For Purdue and Coach Painter, this was a long, long, long time coming. But the Boilermakers survived a 21-5 run, a late game deficit, and overtime to overcome the Tennessee Volunteers 99-94.
For Coach Painter, the moment is bigger than that. After back-to-back losses in the Sweet Sixteen, and a 14-year career with his alma mater, the four time Big Ten Coach of the Year will be making his first appearance in the Elite Eight to take on the winner of Oregon and Virginia.
For Purdue, the game looked too similar to big games in recent years. They were in early foul trouble, with Nojel Eastern and Ryan Cline both having to miss big segments of the game with foul trouble. And when Tennessee fouled Purdue, they couldn’t convert.
They started the game going 2 of 10 from the line. But when they needed free throws most, Junior Carsen Edwards stepped to the line and made two free throws to tie the game at 82-82.
The last possession looked like disaster and another late-game collapse for Purdue when Carsen caught and shot a corner three off an inbounds pass. Edwards missed the shot, but as he crashed into his bench, the official blew his whistle and he would go to the line for three free throws. Like most the night, his first free throw just rattled out, but he resettled, tossed the ball around his back, and sank the next two.
Carsen Edwards finished the night with 29 points, and played all 45 minutes for Coach Painter.

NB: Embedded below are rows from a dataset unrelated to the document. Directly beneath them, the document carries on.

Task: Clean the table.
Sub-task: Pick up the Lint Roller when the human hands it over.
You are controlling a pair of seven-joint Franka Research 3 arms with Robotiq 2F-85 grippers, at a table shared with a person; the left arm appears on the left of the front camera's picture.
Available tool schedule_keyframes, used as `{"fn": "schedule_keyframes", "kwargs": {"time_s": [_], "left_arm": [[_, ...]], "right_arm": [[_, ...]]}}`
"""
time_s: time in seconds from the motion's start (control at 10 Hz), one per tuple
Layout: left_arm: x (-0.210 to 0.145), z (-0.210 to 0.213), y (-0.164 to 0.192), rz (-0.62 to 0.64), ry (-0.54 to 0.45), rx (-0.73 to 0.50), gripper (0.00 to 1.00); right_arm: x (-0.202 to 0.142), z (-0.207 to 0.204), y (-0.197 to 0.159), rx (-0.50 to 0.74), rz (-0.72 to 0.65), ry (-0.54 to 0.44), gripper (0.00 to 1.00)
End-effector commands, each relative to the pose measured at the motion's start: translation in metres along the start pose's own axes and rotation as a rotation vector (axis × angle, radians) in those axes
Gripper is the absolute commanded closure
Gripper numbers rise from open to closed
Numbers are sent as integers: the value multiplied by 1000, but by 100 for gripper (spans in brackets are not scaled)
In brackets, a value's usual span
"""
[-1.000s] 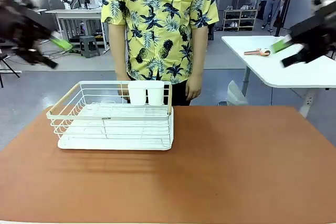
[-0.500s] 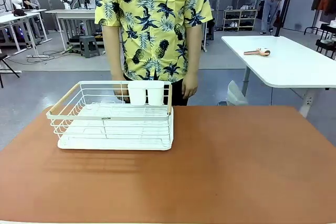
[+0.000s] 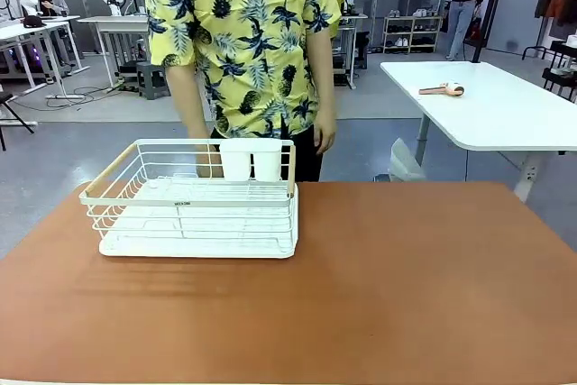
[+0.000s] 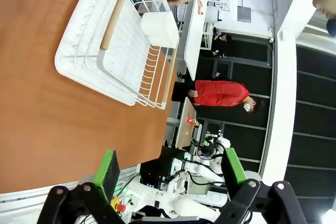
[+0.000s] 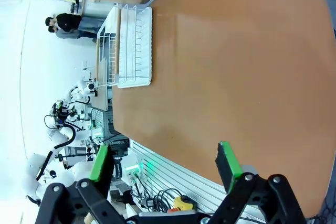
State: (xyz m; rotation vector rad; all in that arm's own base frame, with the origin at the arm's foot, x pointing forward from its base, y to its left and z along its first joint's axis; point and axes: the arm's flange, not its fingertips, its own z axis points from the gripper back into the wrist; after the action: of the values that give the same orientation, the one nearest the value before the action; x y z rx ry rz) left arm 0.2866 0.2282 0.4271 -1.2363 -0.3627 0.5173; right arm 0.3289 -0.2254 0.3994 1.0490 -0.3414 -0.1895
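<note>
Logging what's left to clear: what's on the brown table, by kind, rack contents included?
White wire dish rack: 1
White cutlery holder, at the rack's far side: 1
Total on the table: 2

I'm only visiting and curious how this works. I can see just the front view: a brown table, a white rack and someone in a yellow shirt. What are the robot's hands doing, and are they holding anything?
Observer: On its own wrist camera, the left gripper stands wide open with nothing between its fingers.
Operator: And the other one?
Observer: The right gripper is open and empty too.
Operator: What are they pointed at?
Observer: Both wrist cameras look out over the table. The left one has the white wire rack ahead of its fingers, well clear of them.
</note>
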Motion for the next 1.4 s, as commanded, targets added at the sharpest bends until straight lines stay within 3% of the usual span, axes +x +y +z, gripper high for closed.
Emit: {"fn": "schedule_keyframes", "kwargs": {"time_s": [0.0, 1.3], "left_arm": [[-4, 10, 2, -9, 1, -9, 0], [-4, 10, 2, -9, 1, -9, 0]], "right_arm": [[-3, 9, 8, 5, 5, -11, 0], [-3, 9, 8, 5, 5, -11, 0]]}}
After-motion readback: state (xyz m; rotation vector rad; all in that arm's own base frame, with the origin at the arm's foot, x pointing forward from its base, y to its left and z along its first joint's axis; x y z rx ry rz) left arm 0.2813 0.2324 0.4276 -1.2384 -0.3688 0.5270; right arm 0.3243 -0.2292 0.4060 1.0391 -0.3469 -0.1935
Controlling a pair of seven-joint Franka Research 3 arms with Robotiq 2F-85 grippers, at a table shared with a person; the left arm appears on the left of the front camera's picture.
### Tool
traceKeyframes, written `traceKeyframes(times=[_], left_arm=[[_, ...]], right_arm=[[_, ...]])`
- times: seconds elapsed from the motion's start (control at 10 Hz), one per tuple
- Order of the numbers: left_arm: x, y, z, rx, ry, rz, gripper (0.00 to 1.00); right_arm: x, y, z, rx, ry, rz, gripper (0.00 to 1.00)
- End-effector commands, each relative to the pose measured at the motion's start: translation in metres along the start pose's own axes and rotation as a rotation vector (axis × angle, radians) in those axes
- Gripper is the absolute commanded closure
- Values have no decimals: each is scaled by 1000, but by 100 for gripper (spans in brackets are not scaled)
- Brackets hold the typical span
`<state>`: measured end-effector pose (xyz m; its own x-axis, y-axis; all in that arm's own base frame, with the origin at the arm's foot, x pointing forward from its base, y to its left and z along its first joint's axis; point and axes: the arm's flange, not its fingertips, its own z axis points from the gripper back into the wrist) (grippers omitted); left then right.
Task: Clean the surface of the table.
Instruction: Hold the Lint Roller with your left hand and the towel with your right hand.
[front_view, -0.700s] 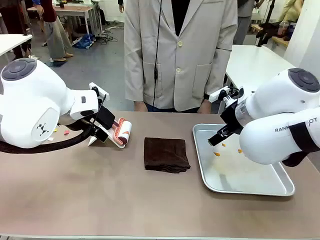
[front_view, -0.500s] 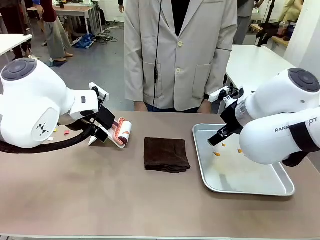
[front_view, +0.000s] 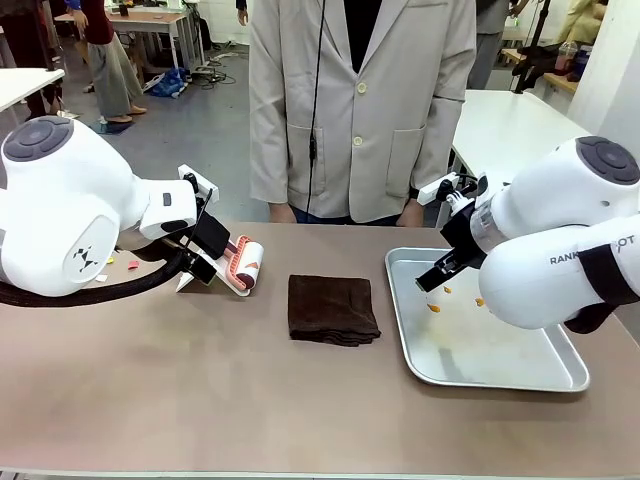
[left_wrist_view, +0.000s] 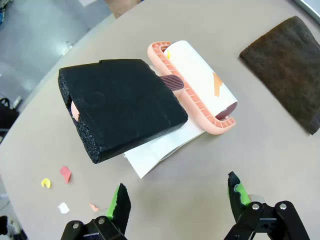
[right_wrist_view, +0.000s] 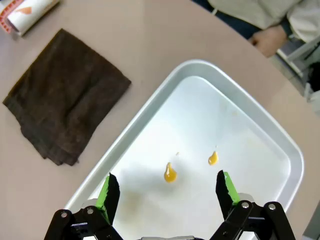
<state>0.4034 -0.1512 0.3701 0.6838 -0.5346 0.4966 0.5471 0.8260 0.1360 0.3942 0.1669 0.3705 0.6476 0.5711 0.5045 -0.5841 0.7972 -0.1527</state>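
**Hovering over roller and tray, both grippers empty**

The table spans the whole foreground, its matte brown top running from the robot's side to the person standing at the far edge. On it lie a lint roller with a black foam handle at the left, a folded brown cloth in the middle and a metal tray at the right. Small paper scraps dot the top near the roller.

The left gripper hangs just above the roller with its fingers spread wide and nothing between them. The right gripper is also fully spread and empty, poised over the tray, where two orange drops sit on the metal.

The table itself looks rigid, heavy and fixed, so it is likely something to press against, not to grasp. Its smooth top should let scraps slide or lift off easily. Any grasp probably belongs on a tool. The foam handle looks soft and squashy, wide enough to need open fingers, and offers good friction across its flat faces. The cloth seems limp and would bunch, so pinching its thick folded edge looks safest. With the scraps so near the left arm, the roller seems the likelier first pick.
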Motion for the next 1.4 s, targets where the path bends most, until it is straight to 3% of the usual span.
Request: traceKeyframes(times=[0.0,0.5,0.7,1.0,1.1,1.3], left_arm=[[0,0,0,0,0,-1,0],[0,0,0,0,0,0,0],[-12,3,28,-15,90,18,0],[-26,13,94,-231,94,183,0],[-33,20,113,-300,30,191,0],[-65,59,151,-495,-96,227,0]], right_arm=[[0,0,0,0,-1,0,0],[-7,3,8,31,3,20,0],[-15,1,25,129,6,-39,0],[-31,-15,76,249,116,-356,0],[-39,-23,92,322,145,-406,0],[-73,-68,128,616,150,-571,0]])
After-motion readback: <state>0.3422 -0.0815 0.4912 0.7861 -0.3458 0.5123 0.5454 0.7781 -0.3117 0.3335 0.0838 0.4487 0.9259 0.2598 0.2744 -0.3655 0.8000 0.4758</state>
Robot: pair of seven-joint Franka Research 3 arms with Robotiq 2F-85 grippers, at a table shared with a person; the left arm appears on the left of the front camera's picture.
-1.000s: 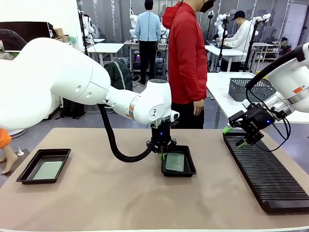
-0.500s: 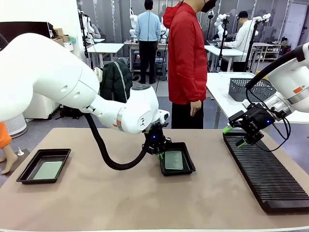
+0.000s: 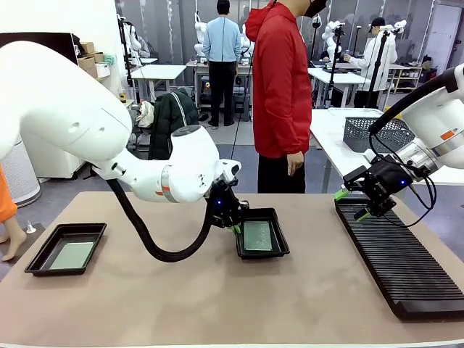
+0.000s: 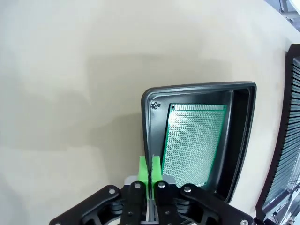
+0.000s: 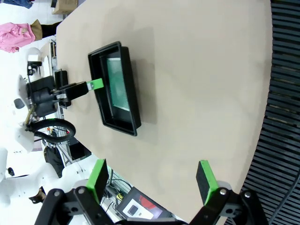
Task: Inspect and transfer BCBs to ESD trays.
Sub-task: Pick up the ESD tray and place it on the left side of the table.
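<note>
Left pincer (image 4: pixel 150 169) clamps the near rim of the ESD tray (image 4: pixel 152 122) holding 1 BCB (image 4: pixel 194 140); right pincer (image 5: pixel 152 180) gapes.

room: open workshop, grey floor (image 3: pixel 239 134) | near table (image 3: pixel 181 297): beige top | behind: white tables (image 3: pixel 161 71) (one with a grey mesh basket (image 3: pixel 377 132)) | left: white wall (image 3: pixel 58 16), cardboard boxes (image 3: pixel 88 64) | light: even, overhead
</note>
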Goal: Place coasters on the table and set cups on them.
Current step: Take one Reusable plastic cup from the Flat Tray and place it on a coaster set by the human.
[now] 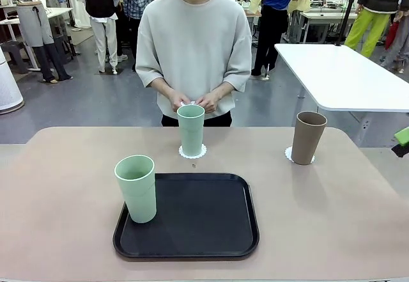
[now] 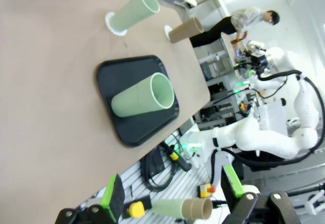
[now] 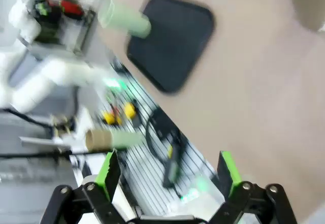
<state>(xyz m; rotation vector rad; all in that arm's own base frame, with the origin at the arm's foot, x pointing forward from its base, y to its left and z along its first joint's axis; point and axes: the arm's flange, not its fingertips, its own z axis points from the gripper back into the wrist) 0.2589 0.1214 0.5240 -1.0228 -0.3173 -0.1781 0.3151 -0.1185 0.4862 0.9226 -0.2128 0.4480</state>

But it was Ryan Cline’s night, as the senior set a career-high on the biggest stage, scoring 24 points on just 13 shots. He knocked down 7 of his 10 threes in the game, including some late-game heroics.
Ain’t nothing free.
The first half saw a lot of free throws, mostly for Tennessee, as Purdue had five players leave the first half with 2 fouls. But neither team could capitalize on their chances at the stripe. Tennessee was 4 of 9 from the free throw line while Purdue made just 1 of 5 attempts. Purdue’s best defender, Nojel Eastern, was sidelined with more than 7 minutes left in the first half when he got called for his second foul.
Ain’t nothing easy.
Purdue’s interior defense was downright mean in the first half. They held Tennessee to 6 of 19 from inside the arc. Matt Haarms continues to be a deterrent for driving guards with an early block at the rim and consistently altering shots at the rim. But it was redshirt freshman Aaron Wheeler who had the highlight of the first half, turning an easy lay-up at the rim into a block, and then racing to the other end of the floor and rising up to throw down a two-handed slam to extend Purdue’s first half lead.
Ain’t time yet.
Purdue senior Ryan Cline was possibly staring down his last half of basketball. Purdue’s lead went from nearly twenty to non-existent in the blink of an eye. Purdue’s offense was reeling, it’s best player was missing, and the team looked shook. Enter, Ryan Cline’s moment. After three years of patiently waiting on the bench, of being the back-up, this year’s team was his. He made a statement. His career wasn’t over, and neither was Purdue’s tournament run. He scored 27 points on just 13 shots. He made 7 of his 10 three-pointers, but it’s not just how many or how efficient, it was the degree of difficulty of his shots late. He hit a bevy of catch and shoot, step-backs, and moving three-pointers. Willing his team to overtime. His behind the back dribble into a step back three with Williams hand in his face tied the game at 80-80. He would foul out for the first time in his career in the second half, but not before having the game of his life.